NDSolve[{D[u[x, t], t] + u[x, t]*D[u[x, t], x] + D[u[x, t], {x, 2}] +
D[u[x, t], {x, 4}] + 1/(2 L)*NIntegrate[D[u[xp, t],{xp, 3}]*Cot[\[Pi](x - xp)/(2*L)], {xp, -L, x, L}, Method -> {"PrincipalValue"}] == 0,
u[-L, t] == u[L, t], u[x, 0] == 0.1*Cos[\[Pi]/L*x]}, u, {x, -L, L}, {t, 0, tmax}]


which gives me

NDSolve::delpde:Delay partial differential equations are not currently supported by NDSolve"

The warning is understandable because the function u[xp, t] is still unknow when NIntegrate is evaluated. Note that we should use PrincipalValue here in NIntegrate because there is a singularity at $$x=xp$$, which has been specified in the integration range.

• The method I used to solve the earlier problem cited in the question cannot be employed here, because the PDE is nonlinear.
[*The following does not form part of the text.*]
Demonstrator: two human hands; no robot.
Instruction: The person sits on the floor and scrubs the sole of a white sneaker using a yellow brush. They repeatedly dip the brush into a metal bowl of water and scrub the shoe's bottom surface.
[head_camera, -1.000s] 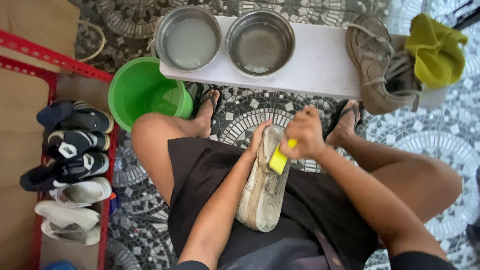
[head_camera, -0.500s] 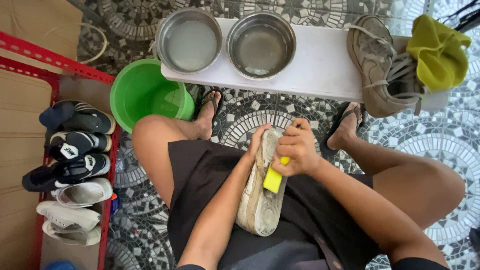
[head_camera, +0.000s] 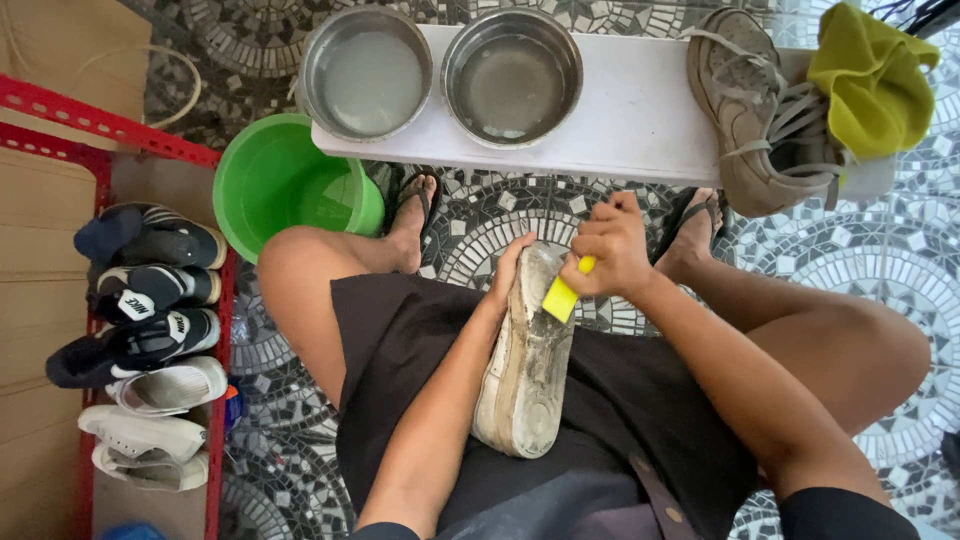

It may, however, be possible to solve the equation using the method outlined here, although not without a great deal of effort. – bbgodfrey Feb 24 '19 at 20:08
• My answer to question 175080 may be helpful, although it is a bit simpler. – bbgodfrey Feb 25 '19 at 5:13
• If you solve this problem, please post your solution as an answer. – bbgodfrey Feb 25 '19 at 23:13
• Perhaps, I can try near the end of the week, if you have not already done so. – bbgodfrey Feb 26 '19 at 4:26
• I think it would be advisable to change the order of D[NIntegrate[...]] to NIntegrate[D[...]]. This would mean replacing D[Integrate[u[xp, t]*Cot[\[Pi] (x - xp)/(2*L)], {xp, -L, L}], {x, 3}] with NIntegrate[-((\[Pi]^3 (2 + Cos[(\[Pi] (x - xp))/L]) Csc[(\[Pi] (x - xp))/(2 L)]^4 u[xp, t])/(4 L^3)), {xp, -L, L}], where the integrand in the second form was found with D[u[xp, t]*Cot[\[Pi] (x - xp)/(2*L)], {x, 3}] // FullSimplify. – Roman Feb 26 '19 at 13:31

## 3 Answers

Based on the hacky way I used in my answer here; I had to split up the NDSolve process, so as not to redefine MapThread too soon:

L = 10; tmax = 2;
sys = {D[u[x, t], t] + u[x, t]*D[u[x, t], x] + D[u[x, t], {x, 2}] +
D[u[x, t], {x, 4}] + 1/(2 L)*int[D[u[x, t], {x, 3}], x, t] == 0,
u[-L, t] == u[L, t], u[x, 0] == 0.1*Cos[\[Pi]/L*x]};
periodize[data_] := Append[data, {N@L, data[[1, 2]]}]; (* for periodic interpolation *)
Block[{int},
(* the integral *)
int[uppp_, x_?NumericQ, t_ /; t == 0] := (cnt++;
NIntegrate[
D[0.1*Cos[\[Pi]/L*xp], {xp, 3}]*Cot[\[Pi] (x - xp)/(2*L)],
{xp, x - L, x, x + L},
Method -> {"InterpolationPointsSubdivision", Method -> "PrincipalValue"},
PrecisionGoal -> 8, MaxRecursion -> 20, AccuracyGoal -> 20]);
int[uppp_?VectorQ, xv_?VectorQ, t_] := Function[x,
cnt++;
NIntegrate[
Interpolation[periodize@Transpose@{xv, uppp}, xp,
PeriodicInterpolation -> True]*Cot[\[Pi] (x - xp)/(2*L)],
{xp, x - L, x, x + L},
Method -> {"InterpolationPointsSubdivision", Method -> "PrincipalValue"},
PrecisionGoal -> 8, MaxRecursion -> 20] (* adjust to suit *)
] /@ xv;
(* monitor while integrating pde *)
Clear[foo];
cnt = 0;
PrintTemporary@Dynamic@{foo, cnt, Clock[Infinity]};
(* broken down NDSolve call *)
InternalInheritedBlock[{MapThread},
{state} = NDSolveProcessEquations[sys, u, {x, -L, L}, {t, 0, tmax},
StepMonitor :> (foo = t)];
Unprotect[MapThread];
MapThread[f_, data_, 1] /; ! FreeQ[f, int] := f @@ data;
Protect[MapThread];
NDSolveIterate[state, {0, tmax}];
sol = NDSolveProcessSolutions[state]
]] // AbsoluteTiming Plot3D[u[x, t] /. sol, {x, -10., 10.}, {t, 0., 2.}] With the settings PrecisionGoal -> 4, MaxRecursion -> 9 in the NIntegrate, it takes the same amount of time and does more integrations. Breaking down the NDSolve process is explained in the tutorial Components and Data Structures.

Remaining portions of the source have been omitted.